After outlining the last few terms of my punishment (mandatory checking-in after school, agreeing to therapy, at least for a little while), Cora squeezed my shoulder, then left the room, Roscoe rousing himself from where he’d been planted in the doorway to follow her upstairs. I sat in the quiet of the kitchen for a moment, then I went out to the pond.
The fish were down deep, but after crouching over the water for a few minutes, I could make out my white one, circling by some moss-covered rocks. I’d just pushed myself to my feet when I heard the bang of a door slamming. When I turned, expecting to see Cora, no one was there, and I realized the sound had come from Nate’s house. Sure enough, a moment later I saw a blond head bob past on the other side of the fence, then disappear.
Like the night before, when I’d been poised with Roscoe at the top of the walk, my first instinct was to go back inside. Avoid, deny, at least while it was still an option. But Nate had taken me out of those woods. For my own twisted reasons, I might not have wanted to believe this made us friends. But now, if nothing else, we were something.
I went inside, picked up his sweatshirt from the counter, then took in a breath and started across the grass to the fence. The gate was slightly ajar, and I could see Nate through the open door to the nearby pool house, leaning over a table. I slid through the gate, then walked around the pool to come up behind him. He was opening up a stack of small bags, then lining them up one by one.
“Let me guess,” I said. “They’re for cupcakes.”
He jumped, startled, then turned around. “You’re not far off, actually,” he said when he saw me. “They’re gift bags.”
I stepped in behind him, then walked around to the other side of the table. The room itself, meant to be some kind of cabana, was mostly empty and clearly used for the business; a rack on wheels held a bunch of dry-cleaning, and I recognized some of Harriet’s milk-crate storage system piled against a wall.
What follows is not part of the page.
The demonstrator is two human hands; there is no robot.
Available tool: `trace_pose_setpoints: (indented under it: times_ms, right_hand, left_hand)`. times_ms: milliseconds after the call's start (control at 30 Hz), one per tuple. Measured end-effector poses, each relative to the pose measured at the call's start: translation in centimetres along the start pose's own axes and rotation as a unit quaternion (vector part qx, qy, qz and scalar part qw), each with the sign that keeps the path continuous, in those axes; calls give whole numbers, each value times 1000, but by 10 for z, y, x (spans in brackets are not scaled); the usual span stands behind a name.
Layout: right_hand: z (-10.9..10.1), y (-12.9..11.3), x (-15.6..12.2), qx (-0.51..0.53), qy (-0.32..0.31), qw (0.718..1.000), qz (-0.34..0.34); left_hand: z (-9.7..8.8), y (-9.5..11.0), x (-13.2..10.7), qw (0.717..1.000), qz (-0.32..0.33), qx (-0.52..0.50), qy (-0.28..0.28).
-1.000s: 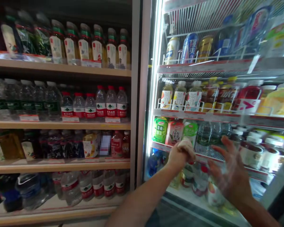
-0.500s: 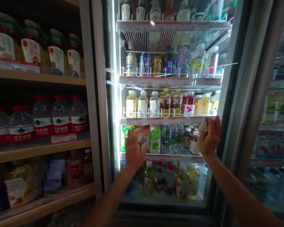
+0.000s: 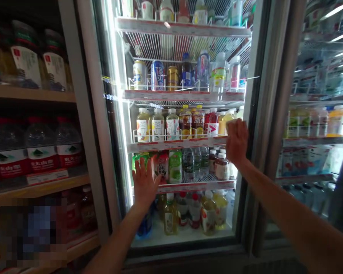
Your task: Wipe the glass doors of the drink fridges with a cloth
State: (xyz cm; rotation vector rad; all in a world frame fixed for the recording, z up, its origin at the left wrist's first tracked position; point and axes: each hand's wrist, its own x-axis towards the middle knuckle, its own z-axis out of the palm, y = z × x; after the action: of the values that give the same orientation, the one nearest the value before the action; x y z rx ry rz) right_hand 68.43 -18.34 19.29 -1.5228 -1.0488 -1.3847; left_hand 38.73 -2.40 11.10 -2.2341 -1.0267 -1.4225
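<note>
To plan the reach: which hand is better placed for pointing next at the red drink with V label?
Probably the right hand: it appears nearer the red drink; the left hand is lower and farther left.

Upper left of frame: large bottles (image 3: 27,67), pale labels, upright above wooden shelf (image 3: 31,93). Mid-left: row of red-capped water bottles (image 3: 42,155), red-and-white labels; price tag (image 3: 47,176) at shelf edge in front. Lower left: reddish bottles (image 3: 72,213) in shade, beside pixelated patch; items beneath patch unreadable. Upper centre: blue can (image 3: 157,75) and gold can (image 3: 172,78), both upright, near each other. Lower centre: bottle of yellow drink (image 3: 169,220), upright. Far right: cooler shelf (image 3: 314,142) bearing orange drinks (image 3: 338,121); clear bottles (image 3: 310,197) lower down, detail blurred.
</note>
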Motion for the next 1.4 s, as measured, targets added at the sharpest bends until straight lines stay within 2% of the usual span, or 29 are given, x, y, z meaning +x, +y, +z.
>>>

There was also a full box of WE WORRY SO YOU DON’T HAVE TO air fresheners by the door, giving the room a piney scent that bordered on medicinal.
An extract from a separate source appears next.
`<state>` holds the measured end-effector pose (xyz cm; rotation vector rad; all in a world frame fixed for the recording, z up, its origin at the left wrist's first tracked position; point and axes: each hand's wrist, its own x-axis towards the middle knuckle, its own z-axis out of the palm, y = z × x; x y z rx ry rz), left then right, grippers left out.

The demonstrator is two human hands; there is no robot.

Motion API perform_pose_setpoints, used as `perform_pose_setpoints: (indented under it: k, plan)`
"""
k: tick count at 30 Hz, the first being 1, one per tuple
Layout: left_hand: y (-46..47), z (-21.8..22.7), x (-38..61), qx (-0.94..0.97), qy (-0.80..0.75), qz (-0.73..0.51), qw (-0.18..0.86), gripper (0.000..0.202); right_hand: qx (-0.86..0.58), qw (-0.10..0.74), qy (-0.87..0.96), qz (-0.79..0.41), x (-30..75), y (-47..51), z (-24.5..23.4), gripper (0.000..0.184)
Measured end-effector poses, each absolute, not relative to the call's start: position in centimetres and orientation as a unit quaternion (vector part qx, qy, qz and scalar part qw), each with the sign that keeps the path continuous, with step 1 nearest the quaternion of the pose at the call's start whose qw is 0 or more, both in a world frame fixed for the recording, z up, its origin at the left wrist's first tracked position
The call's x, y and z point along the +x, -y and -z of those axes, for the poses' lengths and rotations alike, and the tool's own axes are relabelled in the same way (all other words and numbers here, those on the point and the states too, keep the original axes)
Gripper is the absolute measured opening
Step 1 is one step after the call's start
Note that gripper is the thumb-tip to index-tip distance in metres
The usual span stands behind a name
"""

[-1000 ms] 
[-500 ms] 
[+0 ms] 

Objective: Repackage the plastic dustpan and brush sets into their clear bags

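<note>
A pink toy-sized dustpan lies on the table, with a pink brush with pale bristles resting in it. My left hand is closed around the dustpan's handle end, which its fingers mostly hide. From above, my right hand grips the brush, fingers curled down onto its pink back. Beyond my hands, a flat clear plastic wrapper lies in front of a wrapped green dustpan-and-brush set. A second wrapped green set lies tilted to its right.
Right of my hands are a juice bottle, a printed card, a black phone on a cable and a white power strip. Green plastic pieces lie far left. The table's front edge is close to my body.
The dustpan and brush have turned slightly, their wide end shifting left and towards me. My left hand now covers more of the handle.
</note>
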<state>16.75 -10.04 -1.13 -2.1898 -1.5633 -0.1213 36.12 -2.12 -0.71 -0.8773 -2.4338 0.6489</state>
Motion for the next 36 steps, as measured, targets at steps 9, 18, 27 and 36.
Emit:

I watched quietly as Nate continued to open bags until the entire table was covered. Then he reached beneath it for a box and began pulling plastic-wrapped objects out of it, dropping one in each bag.
Clunk, clunk, clunk.
“So,” I said as he worked his way down the line, “about yesterday.”
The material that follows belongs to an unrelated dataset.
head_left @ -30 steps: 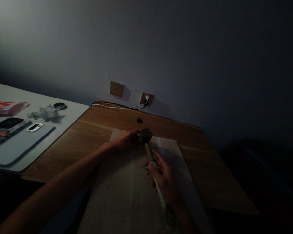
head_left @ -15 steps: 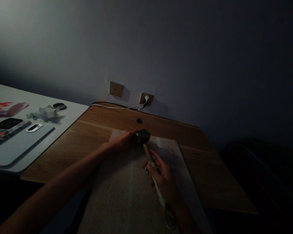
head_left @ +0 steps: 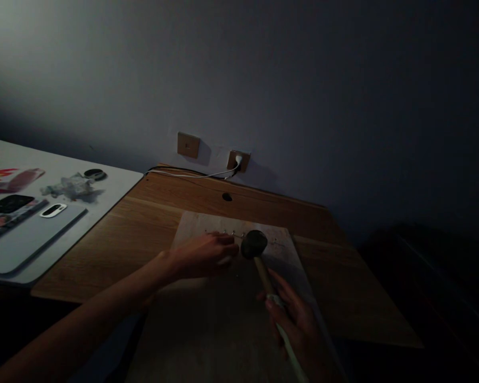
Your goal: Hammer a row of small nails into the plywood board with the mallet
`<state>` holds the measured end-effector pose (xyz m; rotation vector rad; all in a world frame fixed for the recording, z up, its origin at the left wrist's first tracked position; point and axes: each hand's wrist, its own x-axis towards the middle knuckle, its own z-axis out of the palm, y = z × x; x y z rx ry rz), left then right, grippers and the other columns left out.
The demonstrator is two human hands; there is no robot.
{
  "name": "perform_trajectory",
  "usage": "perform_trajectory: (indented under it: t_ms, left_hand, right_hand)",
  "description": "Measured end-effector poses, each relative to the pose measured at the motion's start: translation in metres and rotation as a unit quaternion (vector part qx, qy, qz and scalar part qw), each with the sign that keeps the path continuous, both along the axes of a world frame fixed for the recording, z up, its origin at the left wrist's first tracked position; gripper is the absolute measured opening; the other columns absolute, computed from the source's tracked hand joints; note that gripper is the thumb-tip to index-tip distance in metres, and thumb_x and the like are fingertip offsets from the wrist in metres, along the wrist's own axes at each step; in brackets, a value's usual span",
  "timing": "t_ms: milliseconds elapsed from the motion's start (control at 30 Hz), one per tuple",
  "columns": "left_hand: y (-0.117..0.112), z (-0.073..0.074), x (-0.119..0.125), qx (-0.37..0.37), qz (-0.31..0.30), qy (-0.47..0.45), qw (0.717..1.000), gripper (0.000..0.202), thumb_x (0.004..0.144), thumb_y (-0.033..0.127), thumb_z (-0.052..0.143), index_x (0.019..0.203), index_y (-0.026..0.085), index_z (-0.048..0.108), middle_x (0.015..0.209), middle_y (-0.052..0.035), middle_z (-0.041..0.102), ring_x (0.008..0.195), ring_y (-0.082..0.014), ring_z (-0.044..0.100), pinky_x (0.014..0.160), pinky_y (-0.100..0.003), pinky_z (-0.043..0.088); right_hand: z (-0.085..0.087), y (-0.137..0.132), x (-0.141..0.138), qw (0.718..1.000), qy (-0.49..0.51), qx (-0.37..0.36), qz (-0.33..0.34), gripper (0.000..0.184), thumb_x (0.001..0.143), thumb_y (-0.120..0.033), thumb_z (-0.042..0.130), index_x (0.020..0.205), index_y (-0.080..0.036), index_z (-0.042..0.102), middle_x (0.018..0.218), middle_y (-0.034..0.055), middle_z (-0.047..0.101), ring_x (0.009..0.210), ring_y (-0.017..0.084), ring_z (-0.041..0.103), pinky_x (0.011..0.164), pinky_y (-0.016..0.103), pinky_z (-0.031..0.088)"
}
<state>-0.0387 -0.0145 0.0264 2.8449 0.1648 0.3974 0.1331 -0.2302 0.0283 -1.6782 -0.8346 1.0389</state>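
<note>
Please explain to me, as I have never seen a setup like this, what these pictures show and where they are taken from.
There is no machine here: a person works with two bare hands, and a camera worn on the head looks forward and down. The right hand grips a hammer-like tool with a dark, round-faced head. The left hand is over the board, beside that head; whether it holds anything is too dark to tell. Small shiny bits show just beyond its fingers. The board lies on a wooden desk. On the white table to the left are a flat grey object and a crumpled clear wrapper.
</note>
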Motion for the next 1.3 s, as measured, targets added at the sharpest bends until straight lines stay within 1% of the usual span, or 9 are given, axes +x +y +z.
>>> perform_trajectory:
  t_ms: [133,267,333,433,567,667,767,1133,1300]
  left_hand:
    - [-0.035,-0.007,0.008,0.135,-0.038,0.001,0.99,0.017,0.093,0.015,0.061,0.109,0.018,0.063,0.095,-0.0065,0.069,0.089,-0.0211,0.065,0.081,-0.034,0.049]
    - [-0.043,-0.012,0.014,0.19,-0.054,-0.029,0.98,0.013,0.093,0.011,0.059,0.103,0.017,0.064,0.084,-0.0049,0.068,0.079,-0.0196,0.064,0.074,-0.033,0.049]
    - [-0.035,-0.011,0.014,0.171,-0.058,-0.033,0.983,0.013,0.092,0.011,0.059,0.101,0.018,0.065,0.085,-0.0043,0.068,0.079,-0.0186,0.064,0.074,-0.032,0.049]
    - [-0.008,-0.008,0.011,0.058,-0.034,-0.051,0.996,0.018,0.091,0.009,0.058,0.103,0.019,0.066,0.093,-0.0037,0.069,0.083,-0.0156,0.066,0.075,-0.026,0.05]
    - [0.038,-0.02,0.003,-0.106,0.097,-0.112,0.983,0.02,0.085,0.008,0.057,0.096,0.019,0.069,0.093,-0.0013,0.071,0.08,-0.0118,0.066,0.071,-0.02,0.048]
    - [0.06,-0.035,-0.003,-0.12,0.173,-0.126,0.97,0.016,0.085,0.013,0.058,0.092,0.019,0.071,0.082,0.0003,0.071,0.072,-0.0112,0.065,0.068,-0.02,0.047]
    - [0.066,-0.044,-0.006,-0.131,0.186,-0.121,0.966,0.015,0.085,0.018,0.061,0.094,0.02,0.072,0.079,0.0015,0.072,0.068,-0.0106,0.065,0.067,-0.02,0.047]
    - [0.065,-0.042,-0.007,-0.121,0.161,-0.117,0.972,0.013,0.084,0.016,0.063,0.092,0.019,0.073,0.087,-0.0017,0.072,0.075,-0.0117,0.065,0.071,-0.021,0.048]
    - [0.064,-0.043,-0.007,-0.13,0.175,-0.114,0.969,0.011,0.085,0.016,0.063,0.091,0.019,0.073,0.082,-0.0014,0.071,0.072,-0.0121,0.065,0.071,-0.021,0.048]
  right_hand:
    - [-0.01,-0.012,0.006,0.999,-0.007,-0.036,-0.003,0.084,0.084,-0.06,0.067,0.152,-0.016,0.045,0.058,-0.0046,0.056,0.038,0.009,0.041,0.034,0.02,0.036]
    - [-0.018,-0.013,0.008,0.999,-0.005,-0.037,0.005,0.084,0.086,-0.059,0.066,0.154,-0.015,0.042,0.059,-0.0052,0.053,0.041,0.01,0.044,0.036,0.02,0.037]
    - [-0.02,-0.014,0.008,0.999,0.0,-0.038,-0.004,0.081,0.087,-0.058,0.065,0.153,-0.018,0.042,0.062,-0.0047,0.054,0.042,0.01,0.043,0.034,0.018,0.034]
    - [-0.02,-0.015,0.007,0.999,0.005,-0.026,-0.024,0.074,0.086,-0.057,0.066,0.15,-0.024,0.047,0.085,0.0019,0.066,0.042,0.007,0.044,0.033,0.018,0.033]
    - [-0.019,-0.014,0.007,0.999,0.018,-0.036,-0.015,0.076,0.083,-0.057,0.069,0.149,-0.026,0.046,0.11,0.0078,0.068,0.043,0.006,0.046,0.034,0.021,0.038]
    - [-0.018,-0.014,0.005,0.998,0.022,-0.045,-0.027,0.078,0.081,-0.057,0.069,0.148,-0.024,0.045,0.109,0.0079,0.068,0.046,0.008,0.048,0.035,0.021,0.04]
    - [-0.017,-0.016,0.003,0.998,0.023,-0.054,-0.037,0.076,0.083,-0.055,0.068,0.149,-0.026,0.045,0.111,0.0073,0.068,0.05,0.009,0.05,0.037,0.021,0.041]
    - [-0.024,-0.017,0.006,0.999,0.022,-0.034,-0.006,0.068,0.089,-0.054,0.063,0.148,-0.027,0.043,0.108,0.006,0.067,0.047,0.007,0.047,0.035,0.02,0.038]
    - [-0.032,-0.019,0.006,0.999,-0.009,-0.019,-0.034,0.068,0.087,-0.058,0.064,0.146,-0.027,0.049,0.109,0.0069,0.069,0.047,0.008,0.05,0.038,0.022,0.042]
“You look like you feel better.”
“Define better.”
“Well,” he said, glancing at me, “you’re upright. And conscious.”
“Kind of sad when that’s an improvement,” I said.
“But it is an improvement,” he replied. “Right?”
I made a face. Positivity anytime was hard for me to take, but in the morning with a hangover, almost impossible. “So,” I said, holding out the sweatshirt, “I wanted to bring this back to you. I figured you were probably missing it.”
“Thanks,” he said, taking it and laying it on a chair behind him. “It is my favorite.”
“It does have that feel,” I replied. “Well worn and all that.”
“True,” he said, going back to the bags. “But it also reflects my personal life philosophy.”
I looked at the sweatshirt again. “‘You swim’ is a philosophy? ”
He shrugged. “Better than ‘you sink,’ right?”
Hard to argue with that. “I guess.”
“Plus there’s the fact,” he said, “that wearing that sweatshirt is the closest I might get to the U now.”
“I thought you had a scholarship,” I said, remembering the guy who’d called out to him in the parking lot.